Resilient Reflections: How to build good habits

Building good habits: Ways to Thrive

The process that involves any real and lasting change has to include your desire, ability and need to build good habits that you will carry on with and should be easier when you develop good habits that make you feel better.

And when I say “feel better” it doesn’t always mean feeling healthier or happier. It includes the weighing of the consequences of your actions if you make a choice that has a negative impact on your life. As an alcoholic, there’s that devil sitting on my shoulder reminding me of the thought of how good it would be to just have one glass of wine. But choosing not to drink is outweighed by the massive negative consequences that road would take me and my family. So, my choice—don’t drink. Where I do continue to be challenged is around food and sugar addiction and binging. I still justify it because I figure it’s better than not drinking. The reality is it’s not. The best solution however remains small steps at a time.

There are a number of ways to build good habits:

  • Identify your triggers

  • Replace the habit with a different one

You might have an easier time breaking a habit if you replace the unwanted behavior with a new behavior, instead of simply trying to stop the unwanted behavior.

  • Change your environment

  • Focus on why you want to change

Why do you want to break or change a certain habit? Take a few minutes to consider why you want to break the habit and any benefits you see resulting from the change. Listing these reasons may help you think of a few that hadn’t occurred to you yet. (1)

Enlist a friend’s support

If you and a friend or partner both want to break an unwanted habit, try to do it together. Make it a point to cheer each other’s successes and encourage each other through setbacks.

Practice mindfulness

Mindfulness can help you develop awareness around your thoughts, feelings, and actions. This practice involves simply observing impulses that relate to your habit without judging them or reacting to them.

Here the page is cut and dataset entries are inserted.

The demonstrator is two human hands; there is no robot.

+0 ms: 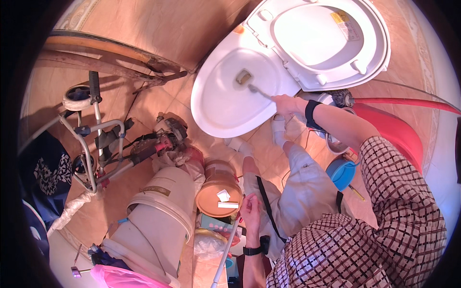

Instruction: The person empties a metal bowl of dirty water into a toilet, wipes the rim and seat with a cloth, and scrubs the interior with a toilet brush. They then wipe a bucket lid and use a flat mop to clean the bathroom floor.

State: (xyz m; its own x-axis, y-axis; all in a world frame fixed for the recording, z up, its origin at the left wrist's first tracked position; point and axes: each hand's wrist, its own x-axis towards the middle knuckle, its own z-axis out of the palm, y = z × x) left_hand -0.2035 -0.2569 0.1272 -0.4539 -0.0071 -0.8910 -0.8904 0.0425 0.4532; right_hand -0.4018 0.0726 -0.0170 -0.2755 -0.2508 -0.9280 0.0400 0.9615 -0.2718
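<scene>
My right hand (289, 104) is closed around a slim pale-grey stick-like tool (261, 92), whose exact kind I cannot make out. The tool reaches over the white toilet bowl (211, 103), with its tip just beside the small brownish drain opening (243, 77). Behind the bowl, the white seat and lid (382, 36) are swung back on their hinges. My left hand (250, 210) hangs low with curled fingers, beside the brown lidded bucket (204, 202). A thin grey pole (225, 254) passes close by these fingers; whether they grip anything is hidden.
On the brown lid lie small white pieces (223, 195). Left of it stand a large beige bucket (163, 189), a red-and-black power tool (165, 143) and a metal walking frame (98, 125). At right are a red basin (389, 125) and a blue container (342, 173).
</scene>
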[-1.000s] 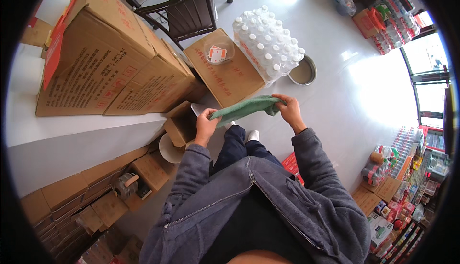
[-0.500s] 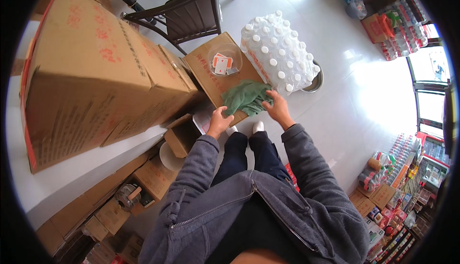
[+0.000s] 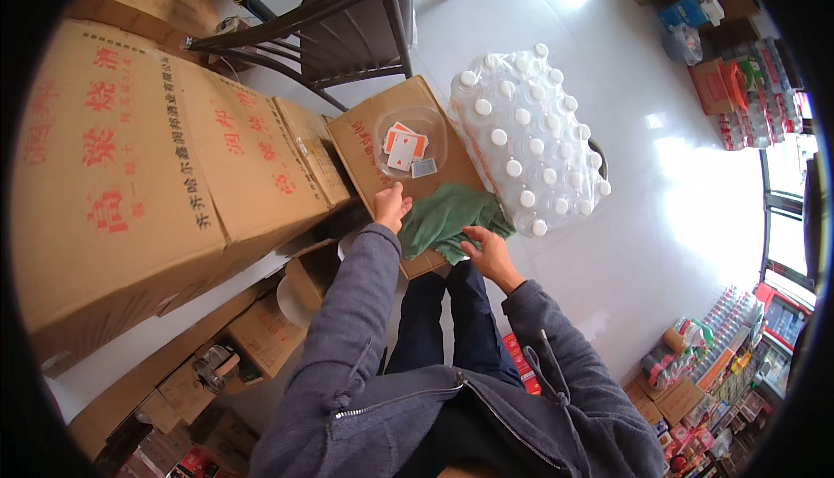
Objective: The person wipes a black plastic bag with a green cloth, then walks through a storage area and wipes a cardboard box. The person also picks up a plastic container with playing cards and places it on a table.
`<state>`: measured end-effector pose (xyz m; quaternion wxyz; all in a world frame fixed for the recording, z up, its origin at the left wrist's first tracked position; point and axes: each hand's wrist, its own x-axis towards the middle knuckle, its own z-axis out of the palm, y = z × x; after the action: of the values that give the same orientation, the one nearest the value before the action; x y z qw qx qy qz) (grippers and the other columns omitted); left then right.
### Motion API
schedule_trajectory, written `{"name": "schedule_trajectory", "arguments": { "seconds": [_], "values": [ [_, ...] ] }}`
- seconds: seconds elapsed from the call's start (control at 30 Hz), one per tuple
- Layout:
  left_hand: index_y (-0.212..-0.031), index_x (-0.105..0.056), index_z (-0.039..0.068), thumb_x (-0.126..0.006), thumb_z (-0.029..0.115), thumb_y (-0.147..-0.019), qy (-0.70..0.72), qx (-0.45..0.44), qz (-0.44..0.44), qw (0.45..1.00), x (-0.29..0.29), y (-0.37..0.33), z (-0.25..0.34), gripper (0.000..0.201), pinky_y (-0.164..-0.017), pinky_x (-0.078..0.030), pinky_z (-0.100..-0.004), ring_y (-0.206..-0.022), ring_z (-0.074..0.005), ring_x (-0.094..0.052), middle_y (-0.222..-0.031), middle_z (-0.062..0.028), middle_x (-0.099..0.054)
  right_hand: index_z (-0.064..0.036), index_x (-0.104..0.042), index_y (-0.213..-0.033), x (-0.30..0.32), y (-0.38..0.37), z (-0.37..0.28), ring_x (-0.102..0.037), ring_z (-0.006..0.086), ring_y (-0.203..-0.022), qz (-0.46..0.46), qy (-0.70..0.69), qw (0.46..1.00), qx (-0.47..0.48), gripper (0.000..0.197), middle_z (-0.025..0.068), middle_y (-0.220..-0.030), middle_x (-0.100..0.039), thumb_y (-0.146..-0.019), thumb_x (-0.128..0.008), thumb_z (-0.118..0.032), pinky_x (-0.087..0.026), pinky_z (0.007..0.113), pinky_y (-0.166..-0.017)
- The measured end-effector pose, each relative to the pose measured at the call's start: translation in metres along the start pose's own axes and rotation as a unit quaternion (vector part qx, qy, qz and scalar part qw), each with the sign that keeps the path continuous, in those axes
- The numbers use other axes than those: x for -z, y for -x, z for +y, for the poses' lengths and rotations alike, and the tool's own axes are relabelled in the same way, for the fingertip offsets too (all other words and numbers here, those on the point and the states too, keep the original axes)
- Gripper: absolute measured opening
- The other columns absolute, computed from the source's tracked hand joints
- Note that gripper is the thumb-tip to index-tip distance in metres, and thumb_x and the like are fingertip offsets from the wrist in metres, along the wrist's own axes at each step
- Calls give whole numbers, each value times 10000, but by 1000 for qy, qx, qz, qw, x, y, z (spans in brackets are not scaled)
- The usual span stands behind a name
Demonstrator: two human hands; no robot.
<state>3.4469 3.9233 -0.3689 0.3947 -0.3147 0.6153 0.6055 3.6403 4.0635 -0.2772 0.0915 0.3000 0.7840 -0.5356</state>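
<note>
A crumpled green cloth (image 3: 453, 217) lies on the near part of a cardboard box (image 3: 354, 137). My left hand (image 3: 391, 206) is at the cloth's left edge, just short of a clear plastic bowl (image 3: 440, 150); its fingers are loosely extended and nothing shows in them. At the cloth's near right edge is my right hand (image 3: 492, 258), fingers bent and apart, the tips at the fabric. Whether they touch it is hard to tell. Inside the bowl are white-and-orange playing cards (image 3: 400, 150) and a small grey-blue card pack (image 3: 424, 167).
A shrink-wrapped pack of white-capped bottles (image 3: 530, 144) stands right of the box. Large stacked cartons (image 3: 174, 157) rise on the left. A dark chair (image 3: 352, 35) is beyond the box. Packaged goods (image 3: 686, 352) line the right side.
My left hand has moved forward along the cloth's left edge toward the bowl. My right hand has shifted from the cloth's right end to its near edge. The whole view has tilted forward.
</note>
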Motion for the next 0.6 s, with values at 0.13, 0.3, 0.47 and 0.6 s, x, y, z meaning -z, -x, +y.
{"name": "schedule_trajectory", "arguments": {
  "seconds": [0.13, 0.3, 0.47, 0.6],
  "values": [
    [-1101, -436, 36, -542, 255, -892, 74, 57, 46, 995, -17, -33, 5, 321, -731, -529, -393, -821, -273, -594, -960, -109, -489, -7, -596, -1066, 6, 3, 6, -619, 294, -937, -9, -17, 1000, -5, 316, 182, -982, -640, -791, -626, -161, -483, 363, -800],
    [-1033, -471, -6, -441, 199, -914, 44, 20, 12, 999, -20, -47, 10, 239, -682, -535, -358, -762, -255, -614, -887, -122, -554, -8, -591, -1071, 13, 6, 11, -640, 257, -894, -17, -32, 999, -12, 295, 155, -963, -653, -810, -619, -143, -498, 337, -776],
    [-977, -510, -33, -428, 141, -889, 179, 36, -59, 981, -13, -21, 21, 211, -634, -539, -295, -742, -238, -631, -833, -134, -598, -5, -611, -1023, 17, -5, -1, -630, 314, -865, 4, -59, 998, 4, 286, 187, -916, -643, -774, -622, -145, -489, 368, -754],
    [-938, -522, -30, -439, 154, -888, 109, -47, -41, 992, -9, 29, 28, 208, -600, -537, -269, -725, -219, -636, -799, -131, -610, -14, -614, -1013, 18, -15, -31, -639, 308, -812, 9, -44, 999, 26, 274, 175, -846, -648, -767, -630, -132, -492, 362, -725]
  ]
}}
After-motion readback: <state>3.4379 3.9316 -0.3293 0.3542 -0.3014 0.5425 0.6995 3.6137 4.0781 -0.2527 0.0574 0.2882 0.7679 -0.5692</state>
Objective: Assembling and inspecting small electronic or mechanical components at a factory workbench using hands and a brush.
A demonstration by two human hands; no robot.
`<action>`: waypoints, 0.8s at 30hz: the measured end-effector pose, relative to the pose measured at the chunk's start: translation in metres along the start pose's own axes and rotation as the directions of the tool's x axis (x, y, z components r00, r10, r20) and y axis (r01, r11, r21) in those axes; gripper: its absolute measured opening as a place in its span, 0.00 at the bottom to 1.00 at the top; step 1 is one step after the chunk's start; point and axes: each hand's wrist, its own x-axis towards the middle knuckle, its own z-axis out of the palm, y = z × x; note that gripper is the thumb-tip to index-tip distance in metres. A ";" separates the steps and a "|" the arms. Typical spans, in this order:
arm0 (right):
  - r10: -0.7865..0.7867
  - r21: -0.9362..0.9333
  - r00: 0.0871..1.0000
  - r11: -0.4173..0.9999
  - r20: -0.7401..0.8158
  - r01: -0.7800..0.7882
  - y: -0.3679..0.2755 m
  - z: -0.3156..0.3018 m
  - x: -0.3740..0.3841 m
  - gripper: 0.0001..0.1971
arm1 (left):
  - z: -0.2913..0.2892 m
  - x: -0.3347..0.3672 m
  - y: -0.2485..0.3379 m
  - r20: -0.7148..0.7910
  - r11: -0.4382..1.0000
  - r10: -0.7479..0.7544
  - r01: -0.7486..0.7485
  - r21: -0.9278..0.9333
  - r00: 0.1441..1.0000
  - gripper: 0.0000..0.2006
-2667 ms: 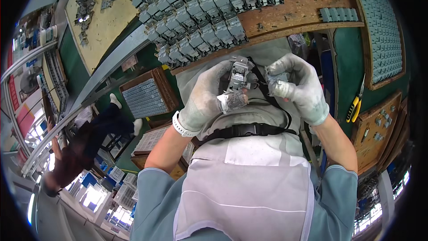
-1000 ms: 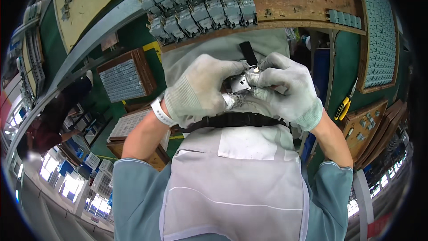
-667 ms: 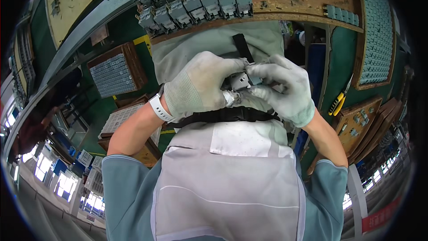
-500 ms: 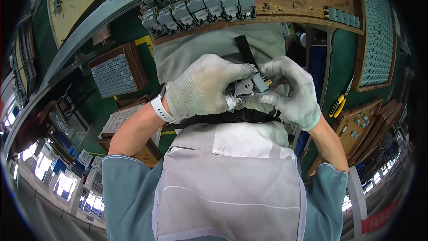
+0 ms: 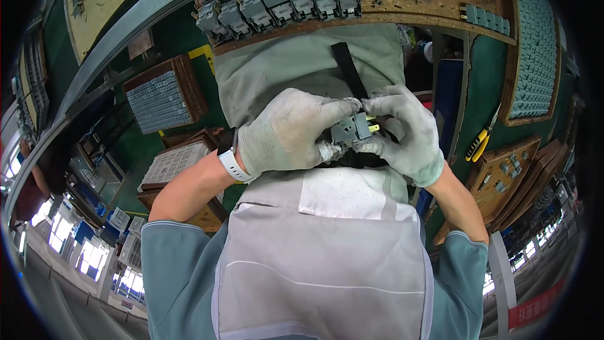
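In front of my waist I hold a small grey plastic electrical housing [image 5: 351, 128], with brass terminals [image 5: 374, 128] sticking out of its right side. My left hand [image 5: 292, 127], in a whitish knit glove with dirty fingertips, grips the housing from the left between thumb and fingers. From the right, my gloved right hand [image 5: 409, 135] closes its fingertips on the top and bottom edges of the same housing, beside the terminals. Part of the housing is hidden behind the fingers. A black strap [image 5: 347, 69] lies on the grey-green cloth beyond my hands.
Rows of assembled grey electrical units [image 5: 277, 0] stand on the wooden bench [image 5: 409, 0] ahead. A wooden tray of grey parts [image 5: 535, 69] is at the right, near a yellow-handled cutter [image 5: 480, 145]. Another parts tray [image 5: 160, 102] and a white grid tray [image 5: 176, 165] are left.
Both hands have shifted slightly, the right one closer to the left. The grey piece at the right of the housing now sits squarer to it, and more of the brass terminals shows.
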 end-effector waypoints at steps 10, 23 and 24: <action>-0.006 0.017 0.993 1.000 0.114 0.004 0.011 -0.002 -0.008 0.25 | -0.004 0.005 0.007 0.108 0.999 -0.010 0.016 -0.050 0.994 0.24; 0.342 0.393 0.915 0.827 0.214 -0.402 0.015 -0.007 -0.012 0.41 | -0.010 0.012 0.008 0.095 0.981 -0.070 0.085 -0.173 0.993 0.18; 0.326 0.401 0.923 0.832 0.206 -0.384 0.017 -0.006 -0.014 0.41 | -0.011 0.011 0.008 0.082 0.980 -0.062 0.077 -0.186 0.995 0.19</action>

Practicing mindfulness can also help you notice ways your habits affect your daily life. As you start to recognize these effects, you may feel more driven to work on changing the habit.

Let go of the all-or-nothing mindset

Accepting you’ll probably slip up a few times when trying to break a habit and starting a new one is usually part of the journey. So, focus on your successes as the narrative. If you were on a program and you stuck to it for 3 days and not the 4th, focus on the good 3 days!

“You’re looking for movement in a particular direction rather than perfection. Instead of focusing on your end goal, consider this: Anything you do that’s more of what you want is good.” - Meyers

Start small

“Make it so easy you can’t say no”—Leo Babauta

Pick a new habit that is easy enough that you don’t need motivation to do it. Rather than starting with 50 push ups per day, start with 5. Rather than trying to meditate for 20 minutes per day, start by meditating for one minute per day. Make it easy enough that you can get it done without motivation.

Increase your habit in very small ways.

As you build up, break habits into chunks.

When you slip, get back on track quickly.

Be patient. Stick to a pace you can sustain.

Practice self-care

Many people find it easier to create positive changes in life when they begin from a place of wellness.

Self-care tips:

  • Make time for restful sleep.

  • Eat regular, nutritious meals.

  • See your health care provider for any long-term concerns.

  • Aim to be physically active most days.

Take at least a little time each day for hobbies, relaxation, or other things that improve your mood.

Motivate yourself with rewards for success

Make sure to acknowledge how far you’ve come and try to give yourself rewards along the way. Even small motivators, like telling yourself what a great job you’re doing, can boost your confidence and increase your drive to keep trying.

It might not seem like it in the moment, but over time, your new habits will become established in your daily life. Soon enough, they may even feel as natural as your old habits.